▸ Problem to solve
Only the lines below starting at the one containing "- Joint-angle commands" and ending at the one containing "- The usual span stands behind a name" belong in the answer, each copied exactly.

▸ Given data
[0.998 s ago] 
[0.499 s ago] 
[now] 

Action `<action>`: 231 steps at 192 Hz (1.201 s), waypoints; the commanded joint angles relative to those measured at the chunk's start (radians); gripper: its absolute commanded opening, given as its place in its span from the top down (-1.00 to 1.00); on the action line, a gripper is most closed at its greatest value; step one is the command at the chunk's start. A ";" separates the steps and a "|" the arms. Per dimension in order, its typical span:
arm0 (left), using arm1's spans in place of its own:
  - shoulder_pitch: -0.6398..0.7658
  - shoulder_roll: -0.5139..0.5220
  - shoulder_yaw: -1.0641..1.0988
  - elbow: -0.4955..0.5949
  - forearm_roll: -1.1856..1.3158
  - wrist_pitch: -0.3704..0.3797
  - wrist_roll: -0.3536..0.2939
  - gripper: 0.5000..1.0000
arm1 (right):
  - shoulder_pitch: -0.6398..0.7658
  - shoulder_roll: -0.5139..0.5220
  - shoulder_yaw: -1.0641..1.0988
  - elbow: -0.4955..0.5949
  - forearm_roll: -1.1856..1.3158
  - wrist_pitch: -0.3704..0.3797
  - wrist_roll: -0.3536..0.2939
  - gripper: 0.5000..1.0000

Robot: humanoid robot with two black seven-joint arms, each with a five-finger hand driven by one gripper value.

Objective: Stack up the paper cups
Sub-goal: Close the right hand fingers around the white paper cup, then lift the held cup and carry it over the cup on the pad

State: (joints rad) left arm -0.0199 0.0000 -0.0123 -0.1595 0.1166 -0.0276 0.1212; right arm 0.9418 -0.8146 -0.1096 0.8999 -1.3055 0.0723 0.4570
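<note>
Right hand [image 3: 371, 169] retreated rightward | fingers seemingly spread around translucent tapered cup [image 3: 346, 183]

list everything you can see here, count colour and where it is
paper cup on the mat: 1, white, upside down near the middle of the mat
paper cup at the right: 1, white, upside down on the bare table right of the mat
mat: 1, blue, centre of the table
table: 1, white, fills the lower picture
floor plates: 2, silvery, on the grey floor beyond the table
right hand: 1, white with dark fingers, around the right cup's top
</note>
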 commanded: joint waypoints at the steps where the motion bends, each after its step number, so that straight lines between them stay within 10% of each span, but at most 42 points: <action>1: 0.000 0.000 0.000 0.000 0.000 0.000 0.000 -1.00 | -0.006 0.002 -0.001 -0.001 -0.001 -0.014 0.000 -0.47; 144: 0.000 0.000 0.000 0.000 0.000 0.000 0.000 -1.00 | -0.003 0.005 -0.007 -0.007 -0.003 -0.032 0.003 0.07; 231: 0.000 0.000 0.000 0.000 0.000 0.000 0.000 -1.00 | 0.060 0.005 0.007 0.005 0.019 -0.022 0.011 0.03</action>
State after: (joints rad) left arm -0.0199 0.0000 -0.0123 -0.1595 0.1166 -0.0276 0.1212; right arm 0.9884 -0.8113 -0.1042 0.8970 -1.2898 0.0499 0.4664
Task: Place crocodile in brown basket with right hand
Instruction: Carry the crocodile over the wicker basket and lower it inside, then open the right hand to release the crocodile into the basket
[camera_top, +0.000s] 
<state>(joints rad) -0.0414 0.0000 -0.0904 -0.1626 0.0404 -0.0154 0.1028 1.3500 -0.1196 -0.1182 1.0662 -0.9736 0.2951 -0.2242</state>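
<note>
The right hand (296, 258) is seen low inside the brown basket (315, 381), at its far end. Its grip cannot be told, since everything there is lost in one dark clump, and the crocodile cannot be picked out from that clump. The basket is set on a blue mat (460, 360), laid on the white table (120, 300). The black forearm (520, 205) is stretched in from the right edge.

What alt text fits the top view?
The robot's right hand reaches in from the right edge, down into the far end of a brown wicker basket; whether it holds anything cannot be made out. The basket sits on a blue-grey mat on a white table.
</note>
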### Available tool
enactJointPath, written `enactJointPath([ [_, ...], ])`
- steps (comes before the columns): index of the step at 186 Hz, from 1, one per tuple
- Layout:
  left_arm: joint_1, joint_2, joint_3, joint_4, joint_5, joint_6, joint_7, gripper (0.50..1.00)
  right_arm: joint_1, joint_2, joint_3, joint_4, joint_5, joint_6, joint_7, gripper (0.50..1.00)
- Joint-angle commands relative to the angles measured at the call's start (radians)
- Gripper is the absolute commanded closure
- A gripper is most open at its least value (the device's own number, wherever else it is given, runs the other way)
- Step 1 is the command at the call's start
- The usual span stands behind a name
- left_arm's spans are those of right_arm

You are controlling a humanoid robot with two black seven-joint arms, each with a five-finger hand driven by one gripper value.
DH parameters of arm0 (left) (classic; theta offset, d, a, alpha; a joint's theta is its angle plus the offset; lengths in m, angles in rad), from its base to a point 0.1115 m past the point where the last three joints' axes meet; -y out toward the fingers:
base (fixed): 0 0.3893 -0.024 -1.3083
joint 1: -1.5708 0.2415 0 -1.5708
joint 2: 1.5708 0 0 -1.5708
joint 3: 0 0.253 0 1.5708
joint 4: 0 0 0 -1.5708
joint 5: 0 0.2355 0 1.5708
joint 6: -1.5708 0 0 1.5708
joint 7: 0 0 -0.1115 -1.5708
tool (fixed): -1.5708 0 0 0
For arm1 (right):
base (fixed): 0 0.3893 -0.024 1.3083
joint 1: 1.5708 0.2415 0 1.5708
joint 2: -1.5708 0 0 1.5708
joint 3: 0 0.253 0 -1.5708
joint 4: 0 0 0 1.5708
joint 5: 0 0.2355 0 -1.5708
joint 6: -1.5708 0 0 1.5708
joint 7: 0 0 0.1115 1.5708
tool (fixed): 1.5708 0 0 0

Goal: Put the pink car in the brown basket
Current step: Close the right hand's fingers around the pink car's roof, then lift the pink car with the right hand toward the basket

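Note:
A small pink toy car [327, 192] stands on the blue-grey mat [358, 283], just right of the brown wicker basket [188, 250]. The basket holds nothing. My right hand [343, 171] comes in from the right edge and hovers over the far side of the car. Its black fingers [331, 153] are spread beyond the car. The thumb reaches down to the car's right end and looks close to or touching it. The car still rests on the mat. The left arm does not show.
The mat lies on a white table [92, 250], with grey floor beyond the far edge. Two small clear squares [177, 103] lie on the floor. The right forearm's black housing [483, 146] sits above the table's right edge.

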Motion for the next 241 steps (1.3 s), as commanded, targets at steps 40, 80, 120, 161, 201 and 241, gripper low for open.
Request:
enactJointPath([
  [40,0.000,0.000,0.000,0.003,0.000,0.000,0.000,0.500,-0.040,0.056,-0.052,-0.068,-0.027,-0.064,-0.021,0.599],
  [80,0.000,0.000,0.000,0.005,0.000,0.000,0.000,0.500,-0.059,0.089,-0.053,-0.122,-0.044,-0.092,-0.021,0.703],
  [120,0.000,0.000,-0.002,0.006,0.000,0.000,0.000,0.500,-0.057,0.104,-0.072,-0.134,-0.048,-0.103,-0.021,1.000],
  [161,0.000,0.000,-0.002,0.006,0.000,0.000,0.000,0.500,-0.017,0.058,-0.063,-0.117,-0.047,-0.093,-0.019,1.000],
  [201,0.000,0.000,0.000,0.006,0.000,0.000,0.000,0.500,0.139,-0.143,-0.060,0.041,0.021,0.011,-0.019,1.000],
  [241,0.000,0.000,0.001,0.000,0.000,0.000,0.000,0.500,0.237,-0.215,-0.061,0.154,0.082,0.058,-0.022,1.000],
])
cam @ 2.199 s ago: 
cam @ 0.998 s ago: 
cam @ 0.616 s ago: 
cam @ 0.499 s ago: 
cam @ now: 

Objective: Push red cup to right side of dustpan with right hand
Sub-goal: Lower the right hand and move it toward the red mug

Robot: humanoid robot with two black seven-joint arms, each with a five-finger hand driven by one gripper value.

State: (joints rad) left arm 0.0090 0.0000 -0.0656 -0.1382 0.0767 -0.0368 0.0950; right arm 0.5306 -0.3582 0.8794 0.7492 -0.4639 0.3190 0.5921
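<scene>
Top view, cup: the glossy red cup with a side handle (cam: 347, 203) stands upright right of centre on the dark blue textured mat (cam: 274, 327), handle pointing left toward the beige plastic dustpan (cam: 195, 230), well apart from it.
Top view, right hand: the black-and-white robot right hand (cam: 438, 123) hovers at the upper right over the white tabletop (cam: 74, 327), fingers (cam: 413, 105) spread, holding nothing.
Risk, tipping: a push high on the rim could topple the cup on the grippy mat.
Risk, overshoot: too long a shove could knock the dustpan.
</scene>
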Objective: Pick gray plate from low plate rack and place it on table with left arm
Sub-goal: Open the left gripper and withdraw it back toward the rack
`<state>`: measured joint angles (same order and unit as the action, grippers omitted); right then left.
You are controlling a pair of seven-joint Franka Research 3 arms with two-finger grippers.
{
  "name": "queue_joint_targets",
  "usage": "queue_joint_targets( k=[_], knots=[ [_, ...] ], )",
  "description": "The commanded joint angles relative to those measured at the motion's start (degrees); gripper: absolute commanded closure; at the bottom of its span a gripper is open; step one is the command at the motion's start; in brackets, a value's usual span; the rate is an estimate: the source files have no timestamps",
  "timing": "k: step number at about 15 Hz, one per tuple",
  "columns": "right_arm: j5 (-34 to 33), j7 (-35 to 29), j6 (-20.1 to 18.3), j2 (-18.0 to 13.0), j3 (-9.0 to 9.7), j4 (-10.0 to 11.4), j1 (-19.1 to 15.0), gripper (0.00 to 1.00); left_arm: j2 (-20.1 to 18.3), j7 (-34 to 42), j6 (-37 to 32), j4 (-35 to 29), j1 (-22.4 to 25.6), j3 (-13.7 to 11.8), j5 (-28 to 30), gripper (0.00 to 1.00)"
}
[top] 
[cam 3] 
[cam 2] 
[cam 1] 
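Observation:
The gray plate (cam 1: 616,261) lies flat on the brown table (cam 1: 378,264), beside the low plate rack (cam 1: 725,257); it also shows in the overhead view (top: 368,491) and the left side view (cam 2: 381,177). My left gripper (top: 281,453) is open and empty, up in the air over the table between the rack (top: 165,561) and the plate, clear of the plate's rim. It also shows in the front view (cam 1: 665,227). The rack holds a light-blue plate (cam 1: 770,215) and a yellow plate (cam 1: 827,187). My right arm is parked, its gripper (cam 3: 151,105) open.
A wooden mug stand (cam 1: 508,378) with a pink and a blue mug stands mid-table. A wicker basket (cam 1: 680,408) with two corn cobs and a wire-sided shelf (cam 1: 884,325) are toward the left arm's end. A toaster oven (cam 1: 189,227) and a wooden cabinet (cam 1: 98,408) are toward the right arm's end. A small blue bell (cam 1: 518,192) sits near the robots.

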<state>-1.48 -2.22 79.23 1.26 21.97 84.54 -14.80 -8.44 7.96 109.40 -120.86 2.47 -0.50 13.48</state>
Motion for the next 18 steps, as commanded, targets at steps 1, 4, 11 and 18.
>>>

▸ Result of the task
- Joint-angle commands relative to the angles measured at the call's start (radians)
- Gripper is the absolute commanded closure
- A gripper is most open at its least value (the device's own number, wherever else it is given, runs the other way)
- Step 1 is the command at the call's start
- The usual span stands behind a name

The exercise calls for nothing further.